DATASET EXTRACT.
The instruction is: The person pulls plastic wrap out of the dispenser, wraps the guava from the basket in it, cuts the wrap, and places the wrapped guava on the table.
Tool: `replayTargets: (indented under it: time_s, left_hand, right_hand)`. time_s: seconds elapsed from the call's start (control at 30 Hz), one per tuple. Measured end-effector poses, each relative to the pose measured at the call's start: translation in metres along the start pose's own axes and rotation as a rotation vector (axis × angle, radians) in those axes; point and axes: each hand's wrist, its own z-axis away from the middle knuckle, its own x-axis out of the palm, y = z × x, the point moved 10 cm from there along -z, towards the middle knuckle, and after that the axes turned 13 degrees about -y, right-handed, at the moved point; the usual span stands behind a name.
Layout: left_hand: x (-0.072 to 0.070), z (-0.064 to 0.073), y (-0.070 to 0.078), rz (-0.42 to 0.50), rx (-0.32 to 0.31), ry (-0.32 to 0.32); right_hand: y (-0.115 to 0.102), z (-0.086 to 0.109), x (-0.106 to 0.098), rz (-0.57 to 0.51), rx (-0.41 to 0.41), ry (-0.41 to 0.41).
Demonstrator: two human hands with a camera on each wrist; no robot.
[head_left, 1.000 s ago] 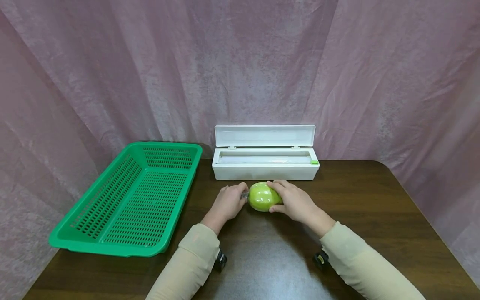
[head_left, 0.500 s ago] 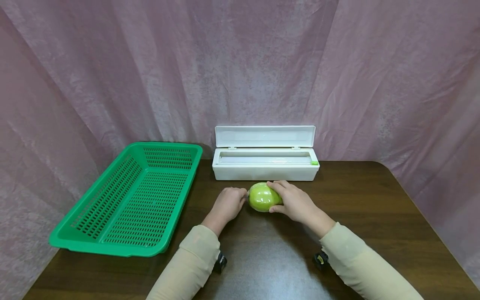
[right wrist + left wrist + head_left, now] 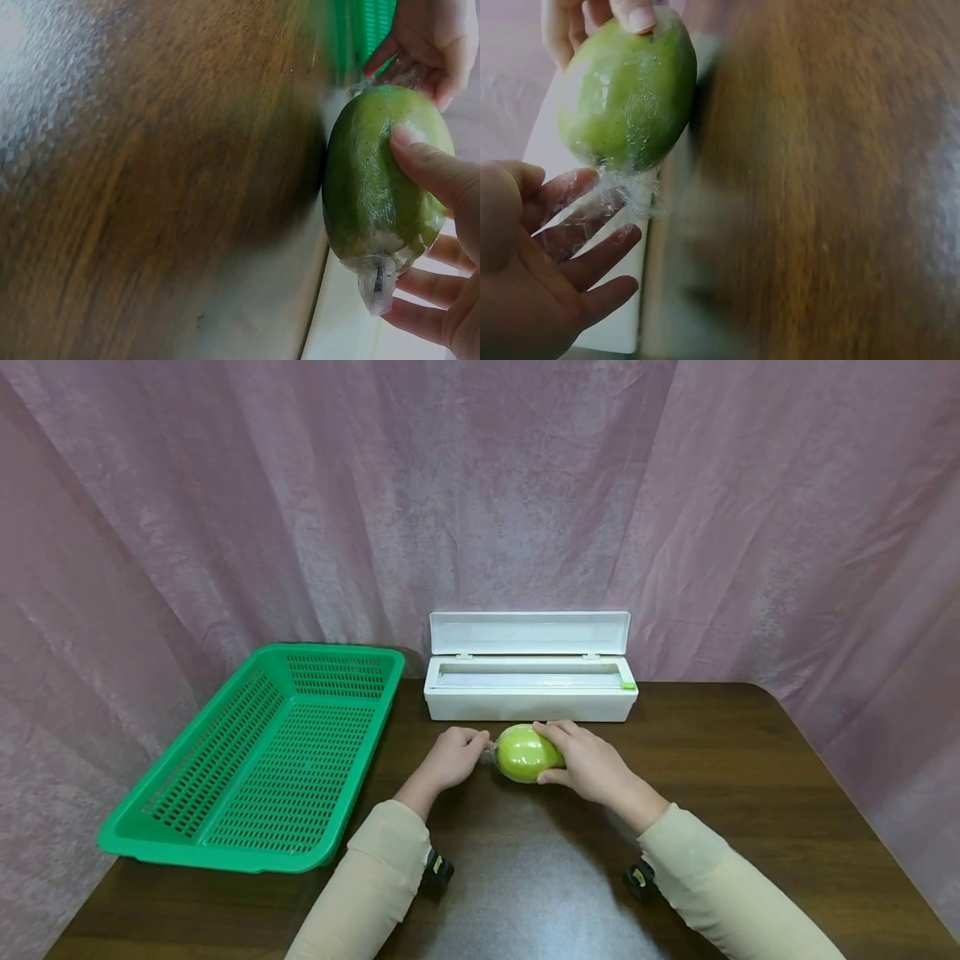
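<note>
A green mango (image 3: 522, 753) wrapped in clear cling film lies at the middle of the table. My right hand (image 3: 591, 764) holds it from the right, thumb pressed on its skin in the right wrist view. At the mango's left end, a loose gathered tail of cling film (image 3: 622, 195) reaches my left hand (image 3: 452, 758). In the left wrist view the film lies across the left hand's fairly straight, spread fingers (image 3: 600, 259), and no firm pinch shows. A twisted stub of film (image 3: 377, 285) sticks out at the mango's other end, by the right fingers.
A white cling film dispenser (image 3: 531, 706) with a raised lid and a small green slider (image 3: 628, 686) stands just behind the hands. On the left sits a green perforated basket (image 3: 330, 835). The brown wooden table (image 3: 780, 793) ends at a pink curtain (image 3: 525, 485).
My left hand has turned and shifted slightly left, with its fingers loosened, so more of the film tail shows. The right hand and mango have stayed in place.
</note>
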Motion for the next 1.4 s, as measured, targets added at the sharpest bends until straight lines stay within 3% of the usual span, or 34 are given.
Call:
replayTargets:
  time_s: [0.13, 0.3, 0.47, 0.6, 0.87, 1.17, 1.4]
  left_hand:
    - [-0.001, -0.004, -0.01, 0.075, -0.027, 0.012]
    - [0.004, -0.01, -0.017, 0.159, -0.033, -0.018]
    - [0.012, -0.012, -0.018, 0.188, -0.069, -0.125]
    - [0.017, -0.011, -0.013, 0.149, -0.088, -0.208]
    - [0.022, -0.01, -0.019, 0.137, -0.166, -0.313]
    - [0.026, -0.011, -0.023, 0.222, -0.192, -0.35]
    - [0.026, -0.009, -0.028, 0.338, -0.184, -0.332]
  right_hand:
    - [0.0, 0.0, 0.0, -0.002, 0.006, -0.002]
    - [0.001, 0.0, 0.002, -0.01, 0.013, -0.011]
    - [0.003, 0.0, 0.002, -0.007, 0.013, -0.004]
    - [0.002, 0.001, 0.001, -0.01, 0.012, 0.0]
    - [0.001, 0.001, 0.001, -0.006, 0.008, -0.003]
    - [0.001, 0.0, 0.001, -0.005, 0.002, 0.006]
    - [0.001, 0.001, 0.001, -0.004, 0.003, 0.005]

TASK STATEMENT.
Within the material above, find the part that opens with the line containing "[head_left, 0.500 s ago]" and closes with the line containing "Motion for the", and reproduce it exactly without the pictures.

THE COMPLETED TASK.
[head_left, 0.500 s ago] 
[right wrist + left wrist + head_left, now] 
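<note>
A green mango (image 3: 522, 753) wrapped in clear cling film lies at the middle of the table. My right hand (image 3: 591, 764) holds it from the right, thumb pressed on its skin in the right wrist view. At the mango's left end, a loose gathered tail of cling film (image 3: 622, 195) reaches my left hand (image 3: 452, 758). In the left wrist view the film lies across the left hand's fairly straight, spread fingers (image 3: 600, 259), and no firm pinch shows. A twisted stub of film (image 3: 377, 285) sticks out at the mango's other end, by the right fingers.
A white cling film dispenser (image 3: 531, 706) with a raised lid and a small green slider (image 3: 628, 686) stands just behind the hands. On the left sits a green perforated basket (image 3: 330, 835). The brown wooden table (image 3: 780, 793) ends at a pink curtain (image 3: 525, 485).
My left hand has turned and shifted slightly left, with its fingers loosened, so more of the film tail shows. The right hand and mango have stayed in place.
</note>
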Motion for the next 1.4 s, as measured, targets added at the sharpest bends until straight lines stay within 3% of the usual span, or 34 are given.

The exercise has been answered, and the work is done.